In 2017 I went cold turkey- no more artificial hormone, being at breaking point with half a year of thrush and UTI's that could not be resolved. Once I started trying to get my period naturally, which in all honesty I felt like I had only experienced a couple of dozen times in my life before this point, it was a long waiting game. In this time I got diagnosed with PCOS (polycystic ovarian syndrome) after FINALLY finding a good women's health GP, plus you all know that my Chinese medicine doctor is amazing (Dr Alana Green) and then I was referred to an endocrine specialist who told me that a) I should lose 5kgs and b) I could take a hormonal tablet ("not the Pill") once a month to help induce a period. (Disclaimer: yet another form of artificial hormone that was pretty much the Pill, same shit different name). Essentially, if I wasn't trying to get pregnant then I may as well induce my period through medications, masking symptoms and not addressing causes.

So I said "uuuuhhhh hell no" and stuck to my original plan of natural therapies: Chinese medicine, a women's health Osteopath and a whole lot of lifestyle and mindset changes. And probably most importantly PATIENCE.

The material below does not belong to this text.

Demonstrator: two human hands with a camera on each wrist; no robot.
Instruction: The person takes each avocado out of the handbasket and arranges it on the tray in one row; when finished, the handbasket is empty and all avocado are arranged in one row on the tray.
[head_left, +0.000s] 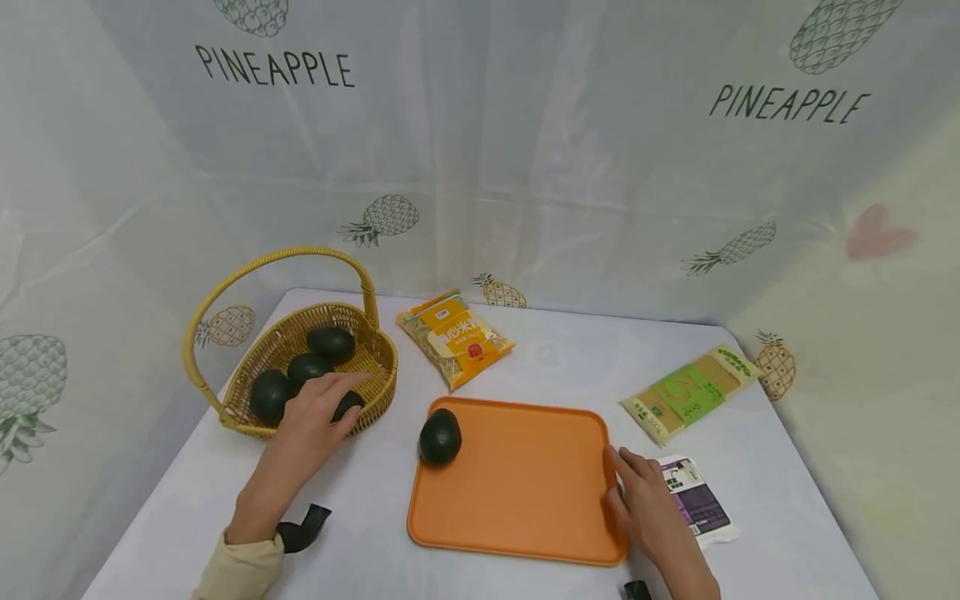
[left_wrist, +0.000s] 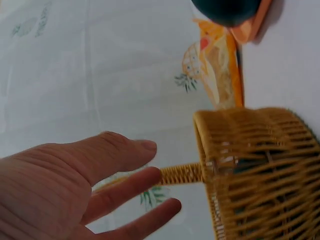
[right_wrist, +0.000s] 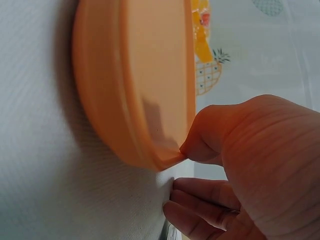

It took me eleven months to have my first period and for every person it is so different. I still battle with an irregular cycle but that's OK. I also battle with the stigma and pressure from men that condoms are bad but hey unwanted babies and STI's are worse right? But my point is, when dealing with women's health there are going to be people, professionals or not, who will give you advice you don't agree or align with. There are going to be times when you feel like there's something wrong with you and that you may never get better. The only thing I ask is that you become your own biggest fan. Advocate for yourself and your beliefs because nobody else will do it for you. And nurture yourself. You are a woman regardless of all the signs that indicate you are not perceived as perfect- YOU ARE PERFECT JUST AS YOU ARE. Be kind to yourself and have patience knowing the right support is out there, you just need to find out (and I mean really hunt) what works for you.

It all begins with you saying 'yes' to putting your needs first and 'no' to the things that don't align with this, but this is a fluid decision. Creating conversations with other women AND all genders for that matter, is the place to start.